■ **WHAT NEEDS TO BE DONE**
The copy you return must match the listing word for word and carry no pictures.
□ □ □ □
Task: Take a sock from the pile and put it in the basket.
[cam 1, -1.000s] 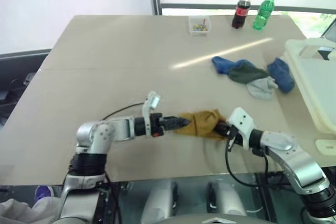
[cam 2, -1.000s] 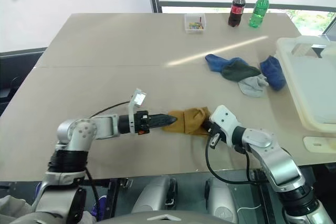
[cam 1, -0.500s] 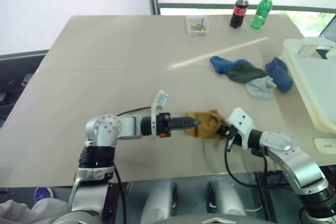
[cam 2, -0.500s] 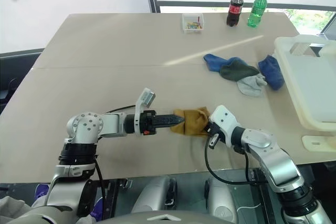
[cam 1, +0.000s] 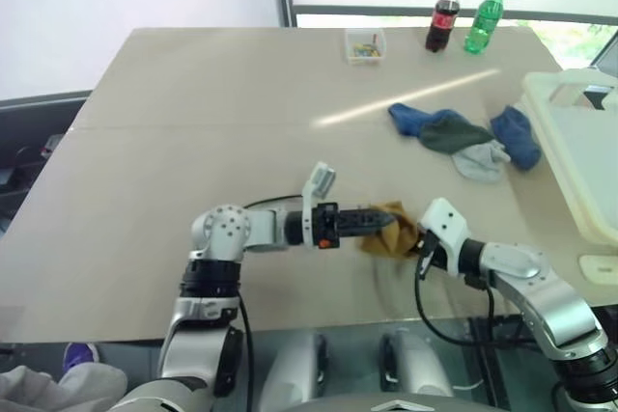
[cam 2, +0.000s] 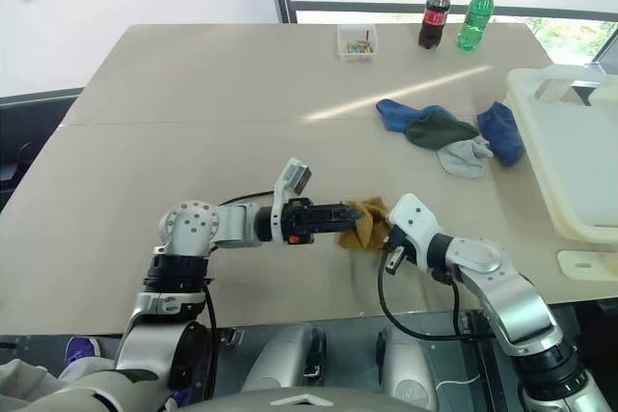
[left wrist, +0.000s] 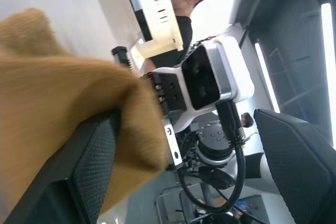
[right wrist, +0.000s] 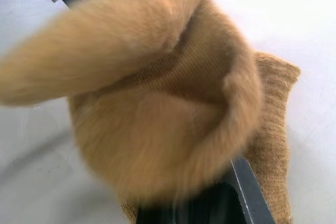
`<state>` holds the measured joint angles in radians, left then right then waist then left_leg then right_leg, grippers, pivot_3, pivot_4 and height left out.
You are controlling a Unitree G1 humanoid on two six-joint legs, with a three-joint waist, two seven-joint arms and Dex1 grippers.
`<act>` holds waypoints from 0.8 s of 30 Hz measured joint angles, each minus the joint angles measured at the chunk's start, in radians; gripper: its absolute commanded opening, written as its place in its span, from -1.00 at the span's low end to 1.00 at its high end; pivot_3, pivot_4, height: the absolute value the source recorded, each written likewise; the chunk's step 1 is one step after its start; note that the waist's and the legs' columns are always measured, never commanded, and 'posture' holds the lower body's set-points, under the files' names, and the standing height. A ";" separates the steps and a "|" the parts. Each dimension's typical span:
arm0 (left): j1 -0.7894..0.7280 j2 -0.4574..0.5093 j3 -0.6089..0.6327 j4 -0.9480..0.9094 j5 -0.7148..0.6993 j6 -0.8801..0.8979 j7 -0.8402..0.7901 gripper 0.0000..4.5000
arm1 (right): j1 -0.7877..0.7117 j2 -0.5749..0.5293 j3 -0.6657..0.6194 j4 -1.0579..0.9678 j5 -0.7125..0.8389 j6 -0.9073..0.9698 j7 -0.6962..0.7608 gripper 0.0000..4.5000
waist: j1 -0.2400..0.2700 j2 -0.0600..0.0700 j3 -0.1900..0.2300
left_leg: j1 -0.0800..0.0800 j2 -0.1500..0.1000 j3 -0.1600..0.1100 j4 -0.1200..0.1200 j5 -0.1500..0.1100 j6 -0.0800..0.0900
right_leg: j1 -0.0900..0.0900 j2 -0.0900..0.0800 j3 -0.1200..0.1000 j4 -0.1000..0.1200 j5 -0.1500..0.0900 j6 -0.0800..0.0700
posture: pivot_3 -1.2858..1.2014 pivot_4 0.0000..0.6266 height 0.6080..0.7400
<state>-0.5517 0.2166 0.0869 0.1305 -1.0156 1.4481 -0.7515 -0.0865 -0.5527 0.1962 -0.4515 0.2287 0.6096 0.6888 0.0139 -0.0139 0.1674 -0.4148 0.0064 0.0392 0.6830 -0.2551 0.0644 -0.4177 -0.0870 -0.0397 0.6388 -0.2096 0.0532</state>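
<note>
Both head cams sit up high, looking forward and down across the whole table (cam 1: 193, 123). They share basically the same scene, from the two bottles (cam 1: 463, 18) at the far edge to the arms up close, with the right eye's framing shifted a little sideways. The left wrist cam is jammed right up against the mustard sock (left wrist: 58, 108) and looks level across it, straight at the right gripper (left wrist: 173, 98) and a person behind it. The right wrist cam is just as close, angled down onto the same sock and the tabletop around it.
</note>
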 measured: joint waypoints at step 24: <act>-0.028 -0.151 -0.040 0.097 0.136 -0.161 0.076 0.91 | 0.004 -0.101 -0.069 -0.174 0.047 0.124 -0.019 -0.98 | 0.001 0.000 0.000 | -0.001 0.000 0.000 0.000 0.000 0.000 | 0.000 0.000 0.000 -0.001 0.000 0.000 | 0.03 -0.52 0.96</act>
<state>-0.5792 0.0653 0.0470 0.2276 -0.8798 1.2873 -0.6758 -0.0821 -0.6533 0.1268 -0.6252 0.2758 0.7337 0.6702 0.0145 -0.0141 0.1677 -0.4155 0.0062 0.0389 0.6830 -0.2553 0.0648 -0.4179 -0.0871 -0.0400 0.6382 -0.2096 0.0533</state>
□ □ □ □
■ **TASK OUTPUT**
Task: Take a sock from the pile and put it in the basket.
[cam 1, -1.000s] 
[cam 2, -1.000s] 
[cam 1, -0.500s] 
[cam 2, -0.500s] 
[cam 1, +0.000s] 
[cam 2, +0.000s] 
[left wrist, +0.000s] 
[right wrist, +0.000s] 
`<state>` holds the measured joint angles in radians, left then right then waist then left_leg then right_leg, grippers, pivot_3, pivot_4 and height left out.
You are controlling a Unitree G1 humanoid on two six-joint legs, with a three-joint waist, two seven-joint arms and Dex1 grippers.
`<act>` holds waypoints from 0.8 s of 30 Hz measured joint angles, each minus the joint angles measured at the chunk's start, in radians; gripper: its absolute commanded opening, written as its place in its span, from -1.00 at the span's low end to 1.00 at its high end; pivot_3, pivot_4, height: the absolute value the source recorded, each written likewise; the chunk's step 1 is one step after its start; note that the waist's and the legs' columns are always measured, never commanded, and 'posture' holds the lower body's set-points, under the files' names, and the standing height. A ";" separates the steps and a "|" the parts. Each dimension's typical span:
arm0 (left): j1 -0.7894..0.7280 j2 -0.4574..0.5093 j3 -0.6089..0.6327 j4 -0.9480..0.9094 j5 -0.7148..0.6993 j6 -0.8801..0.8979 j7 -0.8402..0.7901 gripper 0.0000..4.5000
arm1 (right): j1 -0.7877..0.7117 j2 -0.5749..0.5293 j3 -0.6657..0.6194 j4 -1.0579..0.9678 j5 -0.7125..0.8389 j6 -0.9073..0.9698 j7 -0.6962..0.7608 gripper 0.0000..4.5000
waist: j1 -0.2400..0.2700 j2 -0.0600..0.0700 j3 -0.1900..0.2300
left_leg: j1 -0.0800..0.0800 j2 -0.1500..0.1000 j3 -0.1600..0.1100 j4 -0.1200..0.1200 j5 -0.1500..0.1100 j6 -0.0800..0.0900
right_leg: j1 -0.0900..0.0900 j2 -0.0900..0.0800 j3 -0.1200..0.1000 j4 -0.1000..0.1200 j5 -0.1500..0.0900 j6 -0.0800..0.0700
posture: pivot_3 -1.2858..1.2014 pivot_4 0.0000..0.6266 height 0.6080..0.7400
<state>-0.5517 0.2166 0.0869 0.1305 -1.0156 1.4481 -0.7515 -0.0865 -0.5527 0.1962 -0.4515 0.2287 0.6096 0.6888 0.0139 -0.0139 0.1674 -0.4148 0.0064 0.0392 0.6830 -0.2551 0.0644 -0.4177 -0.0870 -0.0397 0.6388 -0.2096 0.0532</state>
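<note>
Both head cams sit up high, looking forward and down across the whole table (cam 1: 193, 123). They share basically the same scene, from the two bottles (cam 1: 463, 18) at the far edge to the arms up close, with the right eye's framing shifted a little sideways. The left wrist cam is jammed right up against the mustard sock (left wrist: 58, 108) and looks level across it, straight at the right gripper (left wrist: 173, 98) and a person behind it. The right wrist cam is just as close, angled down onto the same sock and the tabletop around it.
</note>
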 measured: joint waypoints at step 24: <act>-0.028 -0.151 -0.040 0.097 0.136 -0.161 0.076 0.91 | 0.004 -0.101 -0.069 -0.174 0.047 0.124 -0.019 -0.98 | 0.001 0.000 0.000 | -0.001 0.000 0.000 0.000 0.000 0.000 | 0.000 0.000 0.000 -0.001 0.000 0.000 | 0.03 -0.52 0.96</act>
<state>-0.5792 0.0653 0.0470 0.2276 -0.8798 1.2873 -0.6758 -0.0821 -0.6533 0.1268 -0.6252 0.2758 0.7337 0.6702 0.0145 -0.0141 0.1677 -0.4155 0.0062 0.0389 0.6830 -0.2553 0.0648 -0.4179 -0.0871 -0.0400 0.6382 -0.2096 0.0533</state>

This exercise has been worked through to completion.